Нет, больше не мог Махкоро ощущать свои пальцы. Страдающее предплечье цепенело, но распространение холода агонии в его мышцах и его плече, казалось, задерживалось в вечности мучения.
Паника охватила его, поскольку он увидел источник распространившегося холода — маленькая рана от подобного змее кинжала. Яд… или колдовство? Своей здоровой рукой он протирал замороженную. Она была согнута, и он изо всех сил пытался выправить её. Ледяное предплечье разорвалось в локте и выпало из его пальцев, грубо обнажая его мясо, мускулы, и кости. Махкоро ощупал свою отторгнутую конечность, но он не прожил достаточно долго, чтобы его вывернуло.
Сердце ассири замёрзло в его груди и в тот миг он не узнал больше ничего.
Необычный кинжал лежал поблизости на траве, его специфическое лезвие, не запятналось кровью, которую впитало. В уменьшающемся солнечном свете, оно мерцало как красновато-золотая змея перед невидящими глазами Махкоро.
Тодж перебирал свои спутанные кровью волосы, осторожно, чтобы не нарушить корку, которая сформировалась на краях раны. Он открыл свои глаза медленно и осторожно пошевелил брови: большое движение угрожало открыть снова глубокую рану от удара, от которого он потерял сознание. Как долго он лежал здесь? Где были ассири, еще вернее, где здесь? Тодж призвал свои расстроенные ощущения к сосредоточению… на траве ниже него, вечернем неба выше него, прохладном, но сыром воздухе на его коже. В дополнение к интенсивному пульсированию в голове он чувствовал умеренную боль сзади своего колена.

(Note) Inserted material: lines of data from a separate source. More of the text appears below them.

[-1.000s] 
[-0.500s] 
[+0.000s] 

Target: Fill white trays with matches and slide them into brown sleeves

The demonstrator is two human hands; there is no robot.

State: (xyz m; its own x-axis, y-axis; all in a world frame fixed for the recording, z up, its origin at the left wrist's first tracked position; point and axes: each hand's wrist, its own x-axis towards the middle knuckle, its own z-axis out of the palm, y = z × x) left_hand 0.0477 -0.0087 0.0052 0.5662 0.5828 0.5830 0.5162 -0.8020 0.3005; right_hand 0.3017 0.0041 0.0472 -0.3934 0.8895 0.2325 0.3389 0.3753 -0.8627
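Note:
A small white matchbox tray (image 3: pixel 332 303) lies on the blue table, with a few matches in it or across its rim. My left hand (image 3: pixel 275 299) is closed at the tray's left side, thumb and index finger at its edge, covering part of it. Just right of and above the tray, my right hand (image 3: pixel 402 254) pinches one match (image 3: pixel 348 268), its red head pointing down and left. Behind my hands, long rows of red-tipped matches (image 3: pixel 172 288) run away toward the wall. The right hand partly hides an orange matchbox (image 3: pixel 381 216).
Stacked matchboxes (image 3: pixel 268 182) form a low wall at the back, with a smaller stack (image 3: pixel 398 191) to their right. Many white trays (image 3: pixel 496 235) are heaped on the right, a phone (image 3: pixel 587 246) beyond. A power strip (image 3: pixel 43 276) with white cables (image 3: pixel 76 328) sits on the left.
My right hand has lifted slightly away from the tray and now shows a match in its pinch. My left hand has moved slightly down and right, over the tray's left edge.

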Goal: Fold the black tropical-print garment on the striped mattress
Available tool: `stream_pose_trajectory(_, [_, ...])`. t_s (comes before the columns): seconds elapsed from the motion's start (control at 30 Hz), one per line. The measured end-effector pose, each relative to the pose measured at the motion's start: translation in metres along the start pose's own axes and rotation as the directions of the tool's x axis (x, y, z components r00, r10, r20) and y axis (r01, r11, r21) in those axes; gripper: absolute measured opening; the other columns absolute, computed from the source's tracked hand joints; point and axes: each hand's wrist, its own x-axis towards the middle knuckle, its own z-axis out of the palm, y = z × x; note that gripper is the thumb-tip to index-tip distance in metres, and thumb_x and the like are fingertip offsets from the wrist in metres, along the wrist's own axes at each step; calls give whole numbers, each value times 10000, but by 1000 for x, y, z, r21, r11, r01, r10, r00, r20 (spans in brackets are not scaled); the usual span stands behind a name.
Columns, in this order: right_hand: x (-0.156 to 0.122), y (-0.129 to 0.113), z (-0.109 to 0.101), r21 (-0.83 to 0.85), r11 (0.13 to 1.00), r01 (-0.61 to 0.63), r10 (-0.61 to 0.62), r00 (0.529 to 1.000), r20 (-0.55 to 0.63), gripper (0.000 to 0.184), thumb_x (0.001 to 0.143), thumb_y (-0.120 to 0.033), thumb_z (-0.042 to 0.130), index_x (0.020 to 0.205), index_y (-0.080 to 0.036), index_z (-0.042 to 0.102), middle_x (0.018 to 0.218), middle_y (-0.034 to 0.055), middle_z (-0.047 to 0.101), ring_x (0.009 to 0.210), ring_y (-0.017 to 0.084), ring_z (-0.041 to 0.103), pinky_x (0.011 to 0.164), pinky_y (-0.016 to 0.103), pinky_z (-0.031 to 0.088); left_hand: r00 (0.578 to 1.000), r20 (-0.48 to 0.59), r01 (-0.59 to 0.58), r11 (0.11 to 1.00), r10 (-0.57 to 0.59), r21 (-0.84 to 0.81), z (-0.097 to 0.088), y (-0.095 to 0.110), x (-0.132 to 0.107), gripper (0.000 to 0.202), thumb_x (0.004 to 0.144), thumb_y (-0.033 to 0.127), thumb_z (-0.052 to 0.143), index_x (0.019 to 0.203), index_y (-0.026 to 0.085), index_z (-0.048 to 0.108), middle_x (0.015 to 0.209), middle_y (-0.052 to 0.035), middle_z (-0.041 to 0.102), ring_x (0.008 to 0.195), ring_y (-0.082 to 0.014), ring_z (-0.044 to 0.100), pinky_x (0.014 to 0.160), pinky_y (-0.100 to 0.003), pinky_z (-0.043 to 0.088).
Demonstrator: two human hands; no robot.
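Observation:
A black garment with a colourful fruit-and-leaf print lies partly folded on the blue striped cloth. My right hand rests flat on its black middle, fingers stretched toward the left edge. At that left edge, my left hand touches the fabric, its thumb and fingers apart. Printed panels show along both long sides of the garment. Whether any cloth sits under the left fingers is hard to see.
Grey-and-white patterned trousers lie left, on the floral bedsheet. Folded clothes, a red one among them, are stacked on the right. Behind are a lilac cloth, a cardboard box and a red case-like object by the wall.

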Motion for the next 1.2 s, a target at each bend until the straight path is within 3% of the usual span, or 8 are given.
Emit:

Убийца дышал равномерно и глубоко, поскольку он закрыл свои глаза. Это был первый шаг в сложной дисциплине, которой он овладел от начала до конца только благодаря семи долгими годам обучения в покрытом джунглями монастыре в Хайфенге, в обширном болоте южного Кхитая. Там, в каменном храме, который был древним уже тогда, когда Атлантида утонула, одиннадцать монахов все еще шептали молитвы странному богу, рожденному от духа пяти братьев драконов. В жизни драконы боролись между собой, но в смерти они нашли мудрость и их потребность соединиться, чтобы стать Хайфенгом.